USD/CAD retreats as the Canadian Dollar gains strength with rising Oil prices. The pair trades around 1.3700 after losing daily gains during Asian hours on Friday. West Texas Intermediate Oil price rebounds to approximately $63.50, although its rise might face limitations due to US-Iran talks in Oman.
US Iran Discussions and Market Impacts
Tehran and Washington prepare to discuss Iran’s nuclear issues, ballistic missile program, regional support, and human rights. The US Dollar Index remains near two-week highs, buoyed by slower potential Federal Reserve rate reductions. Fed Governor Lisa Cook highlights more concern over disinflation than labour market weakness.
Kevin Warsh’s nomination as Fed chair eases Fed independence concerns, favouring a smaller balance sheet. Recent US labour data indicates a cooling job market, aligning with dovish Fed expectations. Markets anticipate two rate cuts this year, starting in June, with another possibility in September.
The Canadian Dollar is driven by BoC interest rates, Oil prices, economic health, inflation, and Trade Balance.
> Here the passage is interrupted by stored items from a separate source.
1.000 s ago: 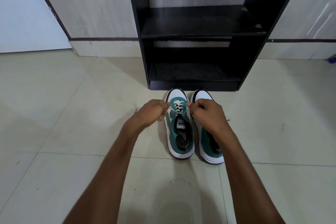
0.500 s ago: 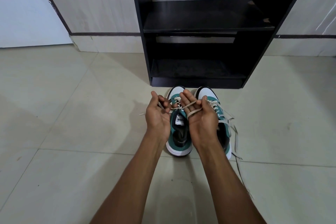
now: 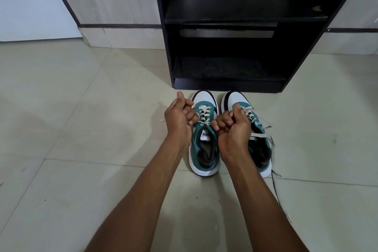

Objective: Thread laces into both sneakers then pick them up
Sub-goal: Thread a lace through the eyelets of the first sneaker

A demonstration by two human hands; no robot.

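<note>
Two green and white sneakers stand side by side on the tiled floor, toes toward the shelf. The left sneaker (image 3: 205,145) has its white lace (image 3: 204,113) crossed through the eyelets. My left hand (image 3: 180,117) is fisted on one end of that lace, left of the shoe. My right hand (image 3: 233,127) is fisted on the other end, over the gap between the shoes. The lace runs taut between both fists near the tongue. The right sneaker (image 3: 259,149) is partly hidden by my right hand; its lace (image 3: 263,129) hangs loose down its outer side.
A black open shelf unit (image 3: 229,35) stands just beyond the toes of the shoes, against a pale wall. Beige floor tiles (image 3: 81,129) spread to the left and right. A loose lace end trails on the floor at the right sneaker's heel.
My hands went from pinching the lace at the eyelets, to lifting it palms up, to now pulling its ends apart in closed fists.
</note>
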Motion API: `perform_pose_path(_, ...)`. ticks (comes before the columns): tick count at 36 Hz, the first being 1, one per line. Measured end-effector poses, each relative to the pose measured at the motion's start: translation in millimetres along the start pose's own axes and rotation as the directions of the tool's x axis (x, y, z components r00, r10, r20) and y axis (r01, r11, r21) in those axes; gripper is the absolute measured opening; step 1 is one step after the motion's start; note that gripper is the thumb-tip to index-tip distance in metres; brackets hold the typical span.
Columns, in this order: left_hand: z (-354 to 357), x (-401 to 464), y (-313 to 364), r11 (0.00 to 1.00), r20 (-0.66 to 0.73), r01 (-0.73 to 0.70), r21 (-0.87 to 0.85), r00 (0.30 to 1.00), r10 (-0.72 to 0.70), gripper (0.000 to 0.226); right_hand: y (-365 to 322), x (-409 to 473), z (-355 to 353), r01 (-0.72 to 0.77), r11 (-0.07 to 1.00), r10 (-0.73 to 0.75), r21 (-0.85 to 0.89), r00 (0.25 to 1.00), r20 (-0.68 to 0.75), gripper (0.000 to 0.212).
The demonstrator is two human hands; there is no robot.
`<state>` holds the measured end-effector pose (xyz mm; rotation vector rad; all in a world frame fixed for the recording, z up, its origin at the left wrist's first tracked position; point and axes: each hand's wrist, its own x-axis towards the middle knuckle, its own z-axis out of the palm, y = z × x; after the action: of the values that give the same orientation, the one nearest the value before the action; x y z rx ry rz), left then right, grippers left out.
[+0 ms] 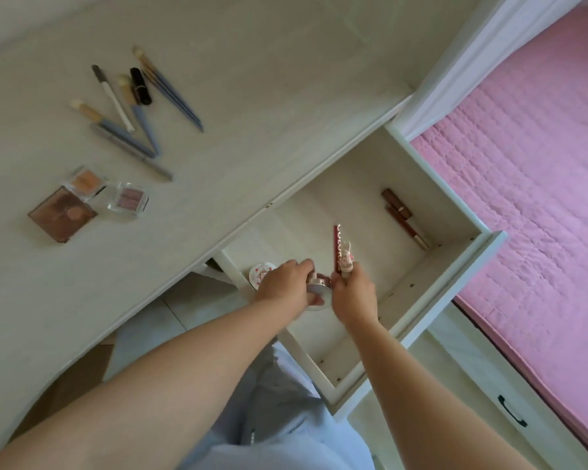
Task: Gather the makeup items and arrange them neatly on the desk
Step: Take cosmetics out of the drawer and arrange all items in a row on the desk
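Over the open drawer (pixel 462 266), the left hand (pixel 282 283) curls its fingers round a round compact (pixel 318 288); the right hand (pixel 353 293) grips a red tube (pixel 337 247) and a cream tube (pixel 345 262) upright in its fist

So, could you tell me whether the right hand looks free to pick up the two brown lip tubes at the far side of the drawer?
Probably not yet: the right hand already grips a red tube and a cream one. The path to the lip tubes looks clear.
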<state>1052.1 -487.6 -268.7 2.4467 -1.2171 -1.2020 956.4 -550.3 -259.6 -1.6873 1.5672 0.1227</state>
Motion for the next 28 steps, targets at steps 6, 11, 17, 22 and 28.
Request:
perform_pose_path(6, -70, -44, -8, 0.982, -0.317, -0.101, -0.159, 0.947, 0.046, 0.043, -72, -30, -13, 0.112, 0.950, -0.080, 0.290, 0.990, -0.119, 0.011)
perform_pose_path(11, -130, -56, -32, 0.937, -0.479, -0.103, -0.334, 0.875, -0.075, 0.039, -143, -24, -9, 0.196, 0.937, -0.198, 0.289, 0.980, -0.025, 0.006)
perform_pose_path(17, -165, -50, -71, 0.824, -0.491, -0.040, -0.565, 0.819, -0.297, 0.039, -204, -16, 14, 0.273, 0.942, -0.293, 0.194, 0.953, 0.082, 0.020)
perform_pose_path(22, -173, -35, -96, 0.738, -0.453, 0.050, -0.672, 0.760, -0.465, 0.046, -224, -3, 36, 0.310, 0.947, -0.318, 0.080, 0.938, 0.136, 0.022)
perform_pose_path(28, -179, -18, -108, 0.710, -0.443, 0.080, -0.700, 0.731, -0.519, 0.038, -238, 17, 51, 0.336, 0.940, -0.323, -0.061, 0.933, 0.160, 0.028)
BoC influences CAD through interest rates, targeting inflation between 1-3%. Oil being Canada’s main export, its price directly affects CAD. High inflation and strong economic data tend to lead to increased demand for the Canadian Dollar.
Looking back to early 2025, we saw the USD/CAD pair hovering around the 1.3700 level, caught between a hawkish Fed and recovering oil prices. Now, in February 2026, the situation has evolved, with the pair currently trading much lower near 1.3350. This shift provides a new landscape for derivative traders to consider.
Oil Prices And Canadian Dollar Strength
The most significant change has been in oil prices, a key driver for the Canadian dollar. West Texas Intermediate, which was struggling near $63.50 a barrel back then, is now holding strong at over $85, supported by sustained global demand and ongoing geopolitical tensions in the Middle East. This persistent strength in Canada’s largest export provides a solid fundamental tailwind for the loonie.
Central bank policy has also diverged from what was anticipated in 2025. The Bank of Canada has held its key interest rate at 4.75% after Canada’s inflation rate for January 2026 came in hotter than expected at 2.9%. This contrasts with the U.S. Federal Reserve, which, after making two cuts in late 2025, has held its rate at 4.50%, creating a rate differential in Canada’s favor.
Given this context, options strategies that favor further Canadian dollar strength seem logical for the coming weeks. Traders could consider buying CAD call options or selling out-of-the-money USD/CAD call spreads to capitalize on potential further downside in the pair. This approach allows participation in the pro-CAD trend while managing risk if U.S. economic data suddenly strengthens the dollar.